= Frank van Neck =

Frank Lionel Milton van Neck (25 August 1873 - 8 March 1953) was the founder of a firm of manufacturing opticians that later became Peeling and Van Neck, manufacturers of the Van Neck press camera.

Frank van Neck was born in London on 25 August 1873, son of William Grant Neck (1835–1884), a stencil plate engraver, and Louisa Milton (c.1842–1932). He married Annette Rachel Howcroft (1869–1945) in 1899.

He founded Van Neck and Co, manufacturing opticians, around 1897. Their first premises were at 72 Buckingham Gate and 11 Cursiter Street, but by 1910 they had moved to 32 Grays Inn Road.

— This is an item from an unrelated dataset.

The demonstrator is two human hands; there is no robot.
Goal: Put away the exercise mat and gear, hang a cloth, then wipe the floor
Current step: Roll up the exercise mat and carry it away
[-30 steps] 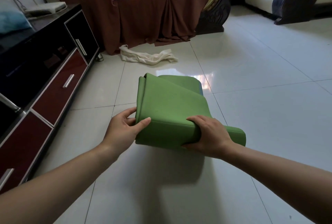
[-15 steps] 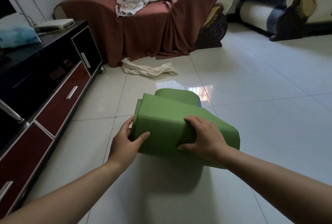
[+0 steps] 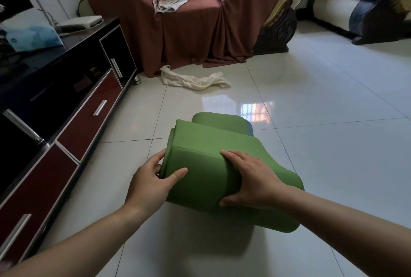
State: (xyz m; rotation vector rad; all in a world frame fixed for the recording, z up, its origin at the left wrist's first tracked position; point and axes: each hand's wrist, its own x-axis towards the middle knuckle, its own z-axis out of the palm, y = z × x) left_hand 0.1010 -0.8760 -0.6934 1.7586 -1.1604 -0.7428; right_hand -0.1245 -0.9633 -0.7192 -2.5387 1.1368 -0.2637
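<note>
My one camera sits on my head, facing forward and down, near the floor [image 3: 333, 154], toward the sofa [image 3: 278, 25].

Both bare forearms reach fwd from the bottom corners, converging twd the middle. L hand [image 3: 153, 181] grips the left end of the green mat [image 3: 200, 143]: thumb lies across its near face, fingers curl round behind the edge. R hand [image 3: 251, 179] clamps over the top, fingers spread, thumb low on the near face. Wrists approx level, hands near each other.
</note>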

In 1921 they merged with another manufacturing optician, R. E. Peeling, to become Peeling and Van Neck, with workshops at 32 Grays Inn Road and a showroom at 4-6 Holborn Circus.

Peeling and Van Neck Limited of 4-6 Holborn Circus imported photographic and cinematographic cameras, projectors, film and equipment, especially Goerz. In 1927, The Times reported that real advances had been made in colour photography by Messrs. Van Neck and Co in their transparencies made on “Lignosa” [or Lignose] natural colour film packs and roll films, which pre-dated Kodachrome and Agfacolor. The firm was best known for its portable Van Neck press camera which became widely used by press photographers until the 1950s.

The firm remained at Holborn Circus until around 1955, later moving to 79 Turnmill Street and then 120 Albert Street. There is no connection between Frank van Neck and the 1890s Belgian camera maker, Louis Van Neck. Frank van Neck of Norman Cottage, Cookham, died in hospital at Maidenhead on 8 March 1953, leaving £15,634.